**Prompt**
Starting at the line that contains "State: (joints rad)" and ending at the line that contains "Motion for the", the lines below are to be given again exactly, with nothing added.

**Supplied data**
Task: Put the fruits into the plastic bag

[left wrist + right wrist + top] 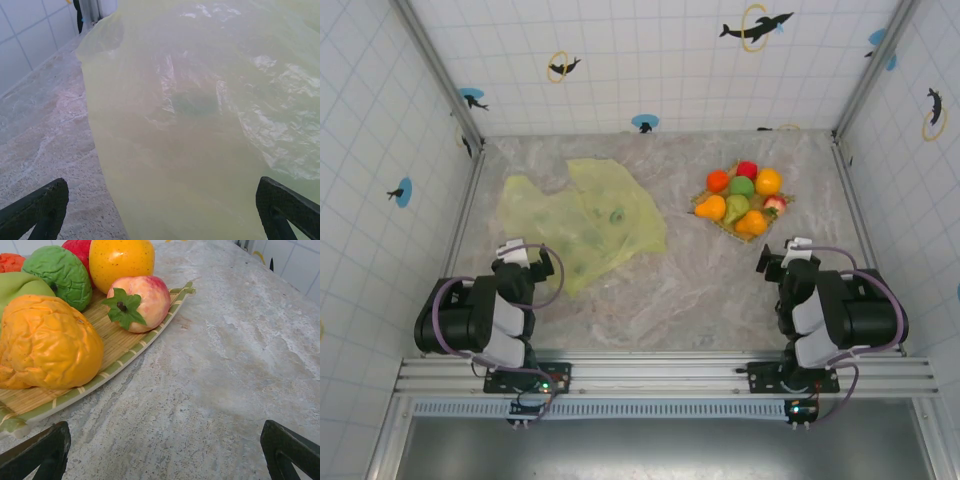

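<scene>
Marble bench (720, 295): plastic bag (582, 222) flat near its left edge, my left fingers (39, 210) spread empty, presumably to open it; fruits (745, 198) heaped on mat (125, 347), my right fingers (40, 455) spread empty, likely to pick.

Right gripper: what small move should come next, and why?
Probably ease the right gripper forward and left over the pink-red fruit. Its jaws stand open and empty, that fruit lies nearest at the edge of the woven mat, and no fruit is in the plastic bag yet.
</scene>
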Robot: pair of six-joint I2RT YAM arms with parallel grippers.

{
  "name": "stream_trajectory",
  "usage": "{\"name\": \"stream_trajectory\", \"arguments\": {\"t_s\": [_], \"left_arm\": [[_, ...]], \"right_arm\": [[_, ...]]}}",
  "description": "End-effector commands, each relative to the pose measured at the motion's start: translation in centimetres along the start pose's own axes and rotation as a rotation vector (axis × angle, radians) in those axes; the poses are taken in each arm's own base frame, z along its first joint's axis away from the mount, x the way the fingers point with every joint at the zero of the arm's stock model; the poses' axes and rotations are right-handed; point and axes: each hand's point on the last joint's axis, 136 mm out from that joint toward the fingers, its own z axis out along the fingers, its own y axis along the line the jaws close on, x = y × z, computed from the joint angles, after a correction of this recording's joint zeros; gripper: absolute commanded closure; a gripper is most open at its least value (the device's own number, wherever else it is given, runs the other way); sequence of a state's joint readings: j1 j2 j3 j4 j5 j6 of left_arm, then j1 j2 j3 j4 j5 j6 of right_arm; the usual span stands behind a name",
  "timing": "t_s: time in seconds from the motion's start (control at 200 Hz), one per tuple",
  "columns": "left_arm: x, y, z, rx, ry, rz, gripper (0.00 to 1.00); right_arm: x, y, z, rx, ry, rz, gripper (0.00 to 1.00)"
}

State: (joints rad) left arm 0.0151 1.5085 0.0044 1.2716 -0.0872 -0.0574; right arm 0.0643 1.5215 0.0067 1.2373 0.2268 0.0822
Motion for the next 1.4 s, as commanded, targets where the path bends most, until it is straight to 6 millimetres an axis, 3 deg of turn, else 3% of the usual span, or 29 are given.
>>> {"name": "stream_trajectory", "arguments": {"t_s": [0.0,1.046,1.116,1.291,1.396], "left_arm": [[0.1,0.2,0.0,-0.009,0.003,-0.018,0.02],[0.1,0.3,0.0,-0.01,0.002,-0.019,0.02],[-0.2,0.3,-0.1,-0.013,-0.011,-0.019,0.02],[-1.7,3.0,-0.8,-0.173,-0.027,-0.095,0.02],[-2.8,5.2,-2.0,-0.295,-0.071,-0.207,0.02]], "right_arm": [[-0.4,-0.2,-0.3,0.003,-0.024,0.009,0.0],[-0.4,-0.1,-0.4,0.001,-0.025,0.008,0.0],[-0.8,-0.9,-0.8,0.055,-0.048,0.01,0.0],[-2.0,-2.4,-2.3,0.162,-0.094,0.026,0.0],[-3.5,-4.4,-3.4,0.26,-0.142,0.114,0.0]]}}
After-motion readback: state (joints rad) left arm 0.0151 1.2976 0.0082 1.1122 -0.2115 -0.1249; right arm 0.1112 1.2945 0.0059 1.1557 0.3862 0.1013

**Solution for this problem**
State: (joints rad) left arm 0.0151 1.5085 0.0044 1.2716 -0.0872 -0.0574; right arm 0.0643 1.5215 0.0067 1.2373 0.2268 0.0822
Motion for the next 1.4 s, as commanded, targets where the path bends most, until it is straight to 6 millimetres an axis, 3 deg of turn, else 3% of the usual span, or 29 are given.

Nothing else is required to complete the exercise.